# [TASK DESCRIPTION]
Up through the line that contains "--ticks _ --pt", retype the entries exactly, beginning at the very first line.

# [DATA SHOWN]
____________

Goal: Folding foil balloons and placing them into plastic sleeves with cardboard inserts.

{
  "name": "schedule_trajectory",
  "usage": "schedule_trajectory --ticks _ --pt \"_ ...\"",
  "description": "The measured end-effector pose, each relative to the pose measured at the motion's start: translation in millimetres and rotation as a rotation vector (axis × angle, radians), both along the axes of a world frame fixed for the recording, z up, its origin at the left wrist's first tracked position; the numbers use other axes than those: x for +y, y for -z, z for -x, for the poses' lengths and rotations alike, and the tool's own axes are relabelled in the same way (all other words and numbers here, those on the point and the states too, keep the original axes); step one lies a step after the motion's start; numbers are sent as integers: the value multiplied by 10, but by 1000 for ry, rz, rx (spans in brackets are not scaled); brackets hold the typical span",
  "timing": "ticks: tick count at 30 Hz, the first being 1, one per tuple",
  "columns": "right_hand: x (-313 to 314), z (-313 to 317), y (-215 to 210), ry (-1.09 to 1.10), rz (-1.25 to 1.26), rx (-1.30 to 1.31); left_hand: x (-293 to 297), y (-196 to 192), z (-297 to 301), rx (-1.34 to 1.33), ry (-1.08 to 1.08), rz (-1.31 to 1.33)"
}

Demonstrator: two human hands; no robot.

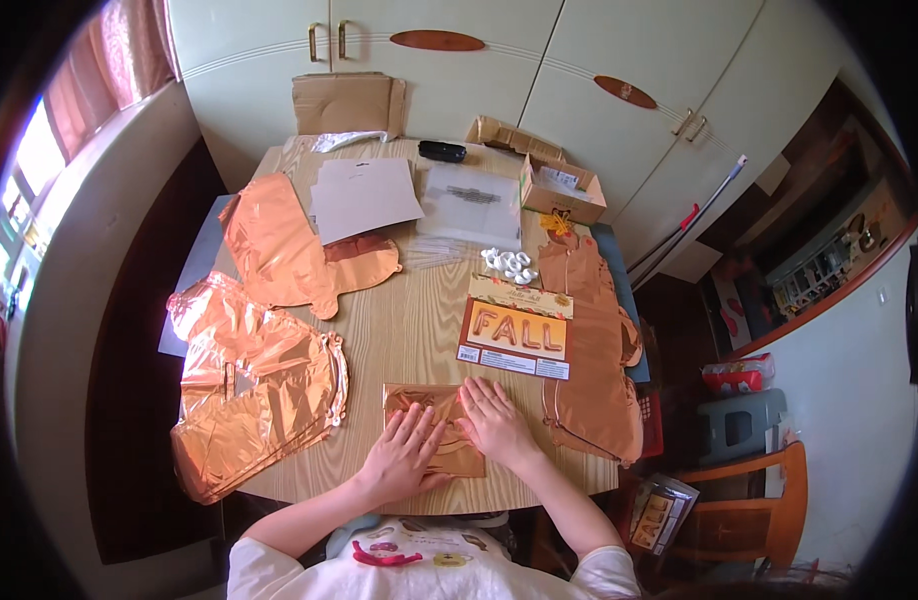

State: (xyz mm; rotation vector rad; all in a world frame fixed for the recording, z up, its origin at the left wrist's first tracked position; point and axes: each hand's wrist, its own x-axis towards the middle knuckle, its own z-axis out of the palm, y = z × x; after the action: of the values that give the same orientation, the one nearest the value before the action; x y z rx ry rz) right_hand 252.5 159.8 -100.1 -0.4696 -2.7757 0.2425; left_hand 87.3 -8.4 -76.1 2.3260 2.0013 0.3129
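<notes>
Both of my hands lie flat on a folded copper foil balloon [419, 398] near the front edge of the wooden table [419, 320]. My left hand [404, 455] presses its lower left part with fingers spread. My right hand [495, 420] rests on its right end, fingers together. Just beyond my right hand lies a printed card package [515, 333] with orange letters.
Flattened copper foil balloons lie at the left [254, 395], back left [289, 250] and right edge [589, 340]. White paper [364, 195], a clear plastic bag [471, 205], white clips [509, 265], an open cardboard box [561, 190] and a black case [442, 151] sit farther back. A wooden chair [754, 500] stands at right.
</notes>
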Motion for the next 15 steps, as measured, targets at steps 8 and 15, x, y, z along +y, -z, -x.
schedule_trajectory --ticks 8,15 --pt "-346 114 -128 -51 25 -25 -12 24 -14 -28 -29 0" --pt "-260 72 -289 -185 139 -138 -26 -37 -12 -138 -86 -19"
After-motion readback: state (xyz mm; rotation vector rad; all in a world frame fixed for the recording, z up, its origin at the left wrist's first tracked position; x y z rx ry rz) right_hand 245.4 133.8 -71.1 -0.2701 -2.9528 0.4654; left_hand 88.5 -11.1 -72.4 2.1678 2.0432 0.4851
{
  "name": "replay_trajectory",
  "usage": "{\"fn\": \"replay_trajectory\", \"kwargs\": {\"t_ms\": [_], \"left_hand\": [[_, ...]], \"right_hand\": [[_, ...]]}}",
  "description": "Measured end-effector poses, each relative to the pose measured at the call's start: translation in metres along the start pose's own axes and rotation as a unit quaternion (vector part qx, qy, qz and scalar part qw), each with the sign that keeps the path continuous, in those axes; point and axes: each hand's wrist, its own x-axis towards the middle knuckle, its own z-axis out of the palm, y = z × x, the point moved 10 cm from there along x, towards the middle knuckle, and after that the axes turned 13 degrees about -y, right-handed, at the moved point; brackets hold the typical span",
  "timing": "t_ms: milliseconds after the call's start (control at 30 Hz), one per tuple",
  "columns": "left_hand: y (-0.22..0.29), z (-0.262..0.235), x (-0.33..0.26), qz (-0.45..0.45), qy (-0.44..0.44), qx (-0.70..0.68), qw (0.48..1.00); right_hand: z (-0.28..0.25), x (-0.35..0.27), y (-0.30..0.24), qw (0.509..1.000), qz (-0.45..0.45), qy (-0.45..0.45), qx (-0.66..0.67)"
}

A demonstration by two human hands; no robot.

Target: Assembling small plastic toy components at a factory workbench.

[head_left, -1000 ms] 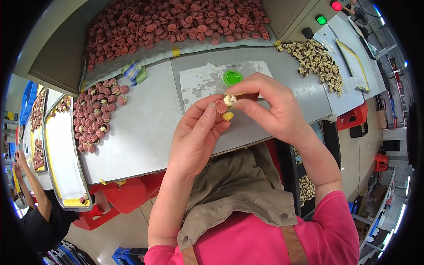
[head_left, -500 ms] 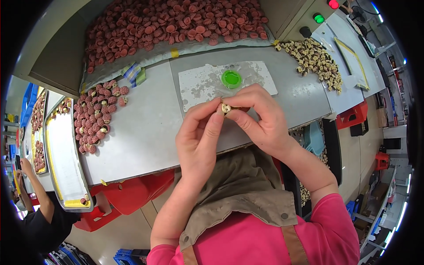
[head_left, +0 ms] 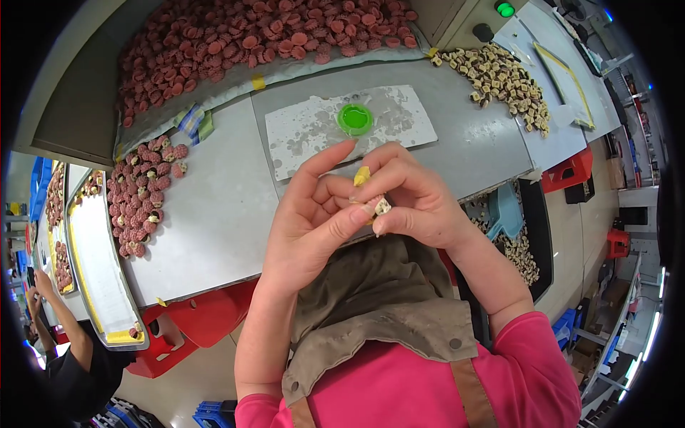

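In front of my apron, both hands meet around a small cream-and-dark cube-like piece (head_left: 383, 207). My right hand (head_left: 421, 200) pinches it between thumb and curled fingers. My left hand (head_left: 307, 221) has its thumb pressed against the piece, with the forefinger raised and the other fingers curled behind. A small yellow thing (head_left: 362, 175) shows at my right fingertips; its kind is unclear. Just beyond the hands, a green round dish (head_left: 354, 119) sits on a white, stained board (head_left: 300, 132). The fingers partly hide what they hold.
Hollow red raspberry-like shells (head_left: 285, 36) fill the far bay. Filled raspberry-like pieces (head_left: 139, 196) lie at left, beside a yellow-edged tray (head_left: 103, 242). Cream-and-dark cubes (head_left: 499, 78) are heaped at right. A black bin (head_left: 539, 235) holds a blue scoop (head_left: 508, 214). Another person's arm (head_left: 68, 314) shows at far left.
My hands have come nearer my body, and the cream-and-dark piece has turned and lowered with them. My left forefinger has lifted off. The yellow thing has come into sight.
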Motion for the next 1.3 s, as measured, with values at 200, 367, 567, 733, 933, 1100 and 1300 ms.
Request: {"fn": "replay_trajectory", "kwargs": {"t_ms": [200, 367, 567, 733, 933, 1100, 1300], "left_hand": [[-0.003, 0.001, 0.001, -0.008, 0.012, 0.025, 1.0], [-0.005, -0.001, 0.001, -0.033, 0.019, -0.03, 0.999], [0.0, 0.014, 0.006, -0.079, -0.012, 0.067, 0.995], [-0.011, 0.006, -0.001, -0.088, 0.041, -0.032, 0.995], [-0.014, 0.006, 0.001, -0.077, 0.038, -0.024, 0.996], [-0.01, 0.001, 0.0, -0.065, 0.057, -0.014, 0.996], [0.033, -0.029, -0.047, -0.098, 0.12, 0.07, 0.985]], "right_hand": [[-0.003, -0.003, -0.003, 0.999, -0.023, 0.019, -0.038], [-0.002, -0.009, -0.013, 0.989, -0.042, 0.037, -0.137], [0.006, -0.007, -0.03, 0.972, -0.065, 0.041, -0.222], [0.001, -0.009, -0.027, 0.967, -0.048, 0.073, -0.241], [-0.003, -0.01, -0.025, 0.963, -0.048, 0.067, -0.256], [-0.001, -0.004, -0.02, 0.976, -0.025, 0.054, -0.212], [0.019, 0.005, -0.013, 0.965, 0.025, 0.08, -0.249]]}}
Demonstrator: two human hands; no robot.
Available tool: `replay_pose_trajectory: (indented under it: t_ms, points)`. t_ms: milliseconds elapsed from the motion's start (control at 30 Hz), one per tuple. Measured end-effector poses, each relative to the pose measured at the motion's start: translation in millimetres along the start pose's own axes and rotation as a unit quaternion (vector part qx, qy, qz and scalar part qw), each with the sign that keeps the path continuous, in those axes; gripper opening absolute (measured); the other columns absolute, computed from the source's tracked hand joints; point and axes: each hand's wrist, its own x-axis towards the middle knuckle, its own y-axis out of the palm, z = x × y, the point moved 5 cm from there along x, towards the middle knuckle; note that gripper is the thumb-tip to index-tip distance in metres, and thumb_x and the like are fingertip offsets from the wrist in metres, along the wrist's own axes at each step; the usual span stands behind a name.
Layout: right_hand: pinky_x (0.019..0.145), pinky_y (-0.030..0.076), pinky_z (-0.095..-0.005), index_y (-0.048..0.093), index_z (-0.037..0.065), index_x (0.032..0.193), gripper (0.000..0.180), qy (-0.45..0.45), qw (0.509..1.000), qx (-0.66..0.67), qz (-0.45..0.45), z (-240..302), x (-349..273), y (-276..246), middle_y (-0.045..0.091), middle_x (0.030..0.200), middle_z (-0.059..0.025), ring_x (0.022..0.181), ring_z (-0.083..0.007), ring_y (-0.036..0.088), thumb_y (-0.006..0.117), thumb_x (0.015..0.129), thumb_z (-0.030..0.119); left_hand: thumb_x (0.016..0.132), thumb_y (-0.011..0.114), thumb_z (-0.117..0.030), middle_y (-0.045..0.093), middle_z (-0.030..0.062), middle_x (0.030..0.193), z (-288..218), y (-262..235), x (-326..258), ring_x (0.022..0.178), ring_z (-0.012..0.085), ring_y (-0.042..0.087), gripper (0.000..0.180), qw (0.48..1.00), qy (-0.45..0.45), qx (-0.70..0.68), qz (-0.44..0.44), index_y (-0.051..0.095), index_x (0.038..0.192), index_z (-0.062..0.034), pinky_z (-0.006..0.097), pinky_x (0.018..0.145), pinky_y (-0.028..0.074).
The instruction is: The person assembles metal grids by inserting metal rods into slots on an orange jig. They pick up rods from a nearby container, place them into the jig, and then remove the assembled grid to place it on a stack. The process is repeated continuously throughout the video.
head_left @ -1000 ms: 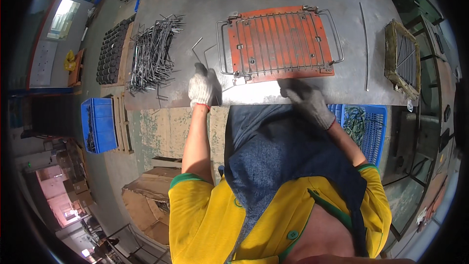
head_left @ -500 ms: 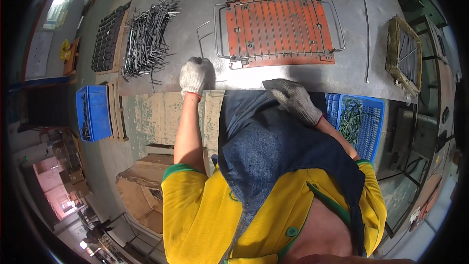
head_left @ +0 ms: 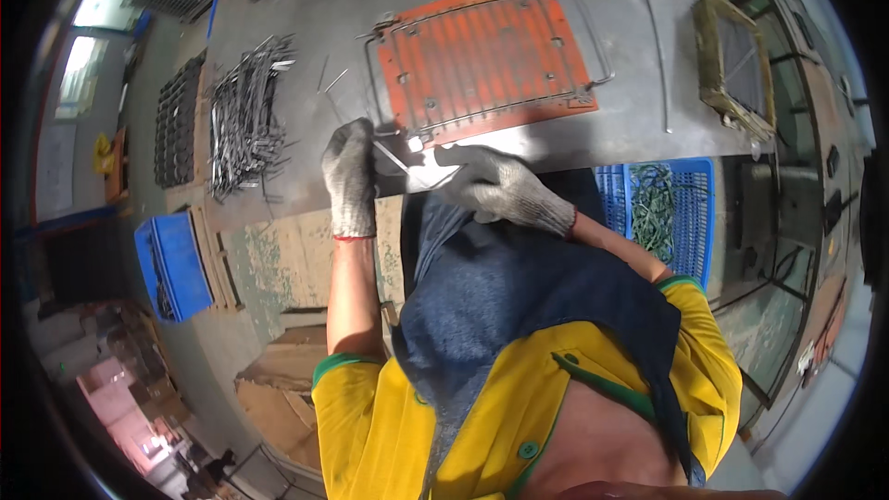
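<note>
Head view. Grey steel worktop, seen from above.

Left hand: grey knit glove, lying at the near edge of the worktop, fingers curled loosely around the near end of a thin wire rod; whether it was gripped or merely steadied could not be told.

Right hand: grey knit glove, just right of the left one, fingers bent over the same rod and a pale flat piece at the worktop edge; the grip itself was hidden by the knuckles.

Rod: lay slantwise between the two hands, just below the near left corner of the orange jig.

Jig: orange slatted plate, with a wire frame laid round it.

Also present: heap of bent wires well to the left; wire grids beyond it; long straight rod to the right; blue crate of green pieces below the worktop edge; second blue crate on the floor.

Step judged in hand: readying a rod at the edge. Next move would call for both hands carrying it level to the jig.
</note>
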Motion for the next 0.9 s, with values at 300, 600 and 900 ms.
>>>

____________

# [OUTPUT BELOW]
Goal: Folding foil balloons and placing them into plastic sleeves with cardboard inserts.

{
  "name": "schedule_trajectory",
  "usage": "schedule_trajectory --ticks _ --pt \"_ ...\"",

There is no more to this answer.